Comprar flores en domingo
A LA espera, demasiado larga, de una ley de comercio que ordene el sector, el Gobierno publicó en diciembre un decreto-ley que anticipaba la política de horarios. Se trataba de fijar un criterio mínimo común para la apertura de comercios en días festivos -al menos ocho al año-. Este decreto no impedía que las comunidades donde ha imperado la tolerancia horaria pudieran seguir manteniéndola. Las comunidades proclives a las restricciones en este terreno, como la catalana, dictarán una copia del citado decreto. Era de esperar. Menos previsible, sin embargo, es que regiones como Madrid, donde había imperado la libertad horaria, se descuelguen ahora con un casi implacable cerrojazo dominical. Y el ejemplo de la comunidad madrileña puede contagiar a otras igualmente permisivas hasta ahora. Entonces, el decreto de mínimos se habrá convertido, sorprendentemente, en un decreto de máximos.El célebre decreto-ley surgió de una urgencia. El Constitucional había anulado las leyes de algunas autonomías que contradecían la libertad de horarios instaurada por el ministerio de Miguel Boyer en 1984. El Gobierno, con esta corrección provisional, dio nuevo cobijo a estas políticas, en una iniciativa en la que no es desdeñable la influencia de Convergència i Unió. Al amparo del nuevo marco, el Gobierno autónomo de Madrid se propone revisar contundentemente sus criterios. De aplicarse su propuesta, los madrileños, como les ocurre a muchos ciudadanos españoles, ya no serán libres de ir el domingo a la frutería de la esquina, ni el frutero podrá decidir por su cuenta -otros lo han hecho por él- si abre o no su tienda. Porque las aplicaciones autonómicas del citado decreto-ley entran en detalles como admitir la apertura en festivos de tiendas de conveniencia -curioso adjetivo, sólo aplicado a comercios que combinan restauración con juguetería, libros y alimentación- si no sobrepasan los 500 metros cuadrados. En domingo estará tolerado comprar flores, pero no se podrán adquirir bicicletas. El habitante de un municipio turístico no sufrirá el mismo rigor horario que su vecino de una población que, se supone, no recibe visitas, etcétera.

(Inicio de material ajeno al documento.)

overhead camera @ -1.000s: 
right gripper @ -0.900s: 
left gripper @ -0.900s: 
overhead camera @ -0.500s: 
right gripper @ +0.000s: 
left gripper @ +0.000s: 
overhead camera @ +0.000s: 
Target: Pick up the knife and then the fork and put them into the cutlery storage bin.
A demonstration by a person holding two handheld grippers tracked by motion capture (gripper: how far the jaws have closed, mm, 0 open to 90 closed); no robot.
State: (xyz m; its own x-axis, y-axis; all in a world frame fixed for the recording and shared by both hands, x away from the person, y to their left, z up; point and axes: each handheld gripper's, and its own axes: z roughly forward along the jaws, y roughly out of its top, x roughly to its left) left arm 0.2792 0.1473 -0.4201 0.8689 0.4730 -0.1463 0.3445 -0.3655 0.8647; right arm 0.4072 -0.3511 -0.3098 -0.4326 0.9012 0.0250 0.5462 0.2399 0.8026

La razón fundamental de este recorte horario, sostienen las autoridades, es la protección del pequeño comercio. Es indudable que debe protegerse al minorista, pero éste también debe saber adaptarse a los nuevos hábitos de consumo. El poderío financiero de las grandes superficies -que permite negociar plazos de pago inalcanzables para el resto- o la posibilidad de una guerra de precios que tenga fundamentos dudosos son hechos a contemplar. Pero lograr la necesaria supervivencia del pequeño comercio, y, en general, conseguir un sector saludable, es una tarea de la futura ley de comercio. Intentarlo por la vía de los controles horarios es de una eficacia dudosa, y tan preocupantes son los costes laborales que supone una crisis en el pequeño comercio como los despidos que acarreará el cierre dominical de las grandes superficies.
En este debate se ha intentado sin éxito conjugar dos intereses: el del pequeño comercio y el de las grandes superficies. Al margen ha quedado una voz: la del consumidor, un ciudadano razonablemente perplejo ante la manía tutora de la Administración, que hasta le controla qué día puede comprarse un paraguas. El decreto-ley surgió para solventar una situación provisional, pero la futura ley de comercio no puede verse sometida a este precedente con todos sus dudosos detalles.